(What is required) An exact copy of the lines from the one containing "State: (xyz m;" to the end of the records below is required, and nothing else.

(Dataset records)
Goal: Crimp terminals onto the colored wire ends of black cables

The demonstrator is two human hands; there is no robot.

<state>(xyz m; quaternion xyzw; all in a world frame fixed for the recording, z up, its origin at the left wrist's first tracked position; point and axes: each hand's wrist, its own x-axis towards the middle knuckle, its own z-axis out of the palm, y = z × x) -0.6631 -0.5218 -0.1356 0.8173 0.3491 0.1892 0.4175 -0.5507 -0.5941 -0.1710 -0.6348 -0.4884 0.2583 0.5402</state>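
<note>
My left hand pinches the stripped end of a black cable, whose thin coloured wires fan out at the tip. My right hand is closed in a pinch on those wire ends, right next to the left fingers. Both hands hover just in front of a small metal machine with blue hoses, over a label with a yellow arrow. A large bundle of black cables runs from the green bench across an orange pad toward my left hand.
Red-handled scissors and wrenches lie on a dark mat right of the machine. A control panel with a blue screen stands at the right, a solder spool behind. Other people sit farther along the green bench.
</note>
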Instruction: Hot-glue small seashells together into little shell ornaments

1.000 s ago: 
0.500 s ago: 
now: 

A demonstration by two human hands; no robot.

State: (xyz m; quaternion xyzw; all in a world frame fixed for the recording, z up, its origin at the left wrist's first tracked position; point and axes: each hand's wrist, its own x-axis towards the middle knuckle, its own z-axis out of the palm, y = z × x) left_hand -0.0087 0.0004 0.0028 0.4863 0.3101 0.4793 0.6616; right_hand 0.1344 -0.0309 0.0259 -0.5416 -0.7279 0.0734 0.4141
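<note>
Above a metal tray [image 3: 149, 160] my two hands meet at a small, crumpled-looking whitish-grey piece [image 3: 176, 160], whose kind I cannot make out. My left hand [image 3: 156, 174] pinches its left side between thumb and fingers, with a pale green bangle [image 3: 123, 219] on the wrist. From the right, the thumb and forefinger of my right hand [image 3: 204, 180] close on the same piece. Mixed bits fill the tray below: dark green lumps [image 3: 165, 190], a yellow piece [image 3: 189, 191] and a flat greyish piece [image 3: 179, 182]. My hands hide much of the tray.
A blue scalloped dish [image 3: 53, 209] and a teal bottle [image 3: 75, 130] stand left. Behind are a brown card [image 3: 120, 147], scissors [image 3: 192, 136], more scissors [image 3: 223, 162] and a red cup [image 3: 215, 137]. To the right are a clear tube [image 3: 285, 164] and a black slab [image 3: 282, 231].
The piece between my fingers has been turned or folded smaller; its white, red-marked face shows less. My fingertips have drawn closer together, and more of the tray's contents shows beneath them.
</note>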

(Response box)
State: (xyz m; quaternion xyzw; all in a world frame fixed for the recording, z up, its origin at the left wrist's first tracked position; point and axes: each hand's wrist, its own x-axis towards the middle knuckle, its own z-axis out of the palm, y = z × x) left_hand -0.0087 0.0004 0.0028 0.4863 0.3101 0.4793 0.6616; right_hand 0.1344 -0.0309 0.0259 -0.5416 -0.7279 0.0734 0.4141
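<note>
Above a metal tray [image 3: 149, 160] my two hands meet at a small, crumpled-looking whitish-grey piece [image 3: 176, 160], whose kind I cannot make out. My left hand [image 3: 156, 174] pinches its left side between thumb and fingers, with a pale green bangle [image 3: 123, 219] on the wrist. From the right, the thumb and forefinger of my right hand [image 3: 204, 180] close on the same piece. Mixed bits fill the tray below: dark green lumps [image 3: 165, 190], a yellow piece [image 3: 189, 191] and a flat greyish piece [image 3: 179, 182]. My hands hide much of the tray.
A blue scalloped dish [image 3: 53, 209] and a teal bottle [image 3: 75, 130] stand left. Behind are a brown card [image 3: 120, 147], scissors [image 3: 192, 136], more scissors [image 3: 223, 162] and a red cup [image 3: 215, 137]. To the right are a clear tube [image 3: 285, 164] and a black slab [image 3: 282, 231].
The piece between my fingers has been turned or folded smaller; its white, red-marked face shows less. My fingertips have drawn closer together, and more of the tray's contents shows beneath them.
</note>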

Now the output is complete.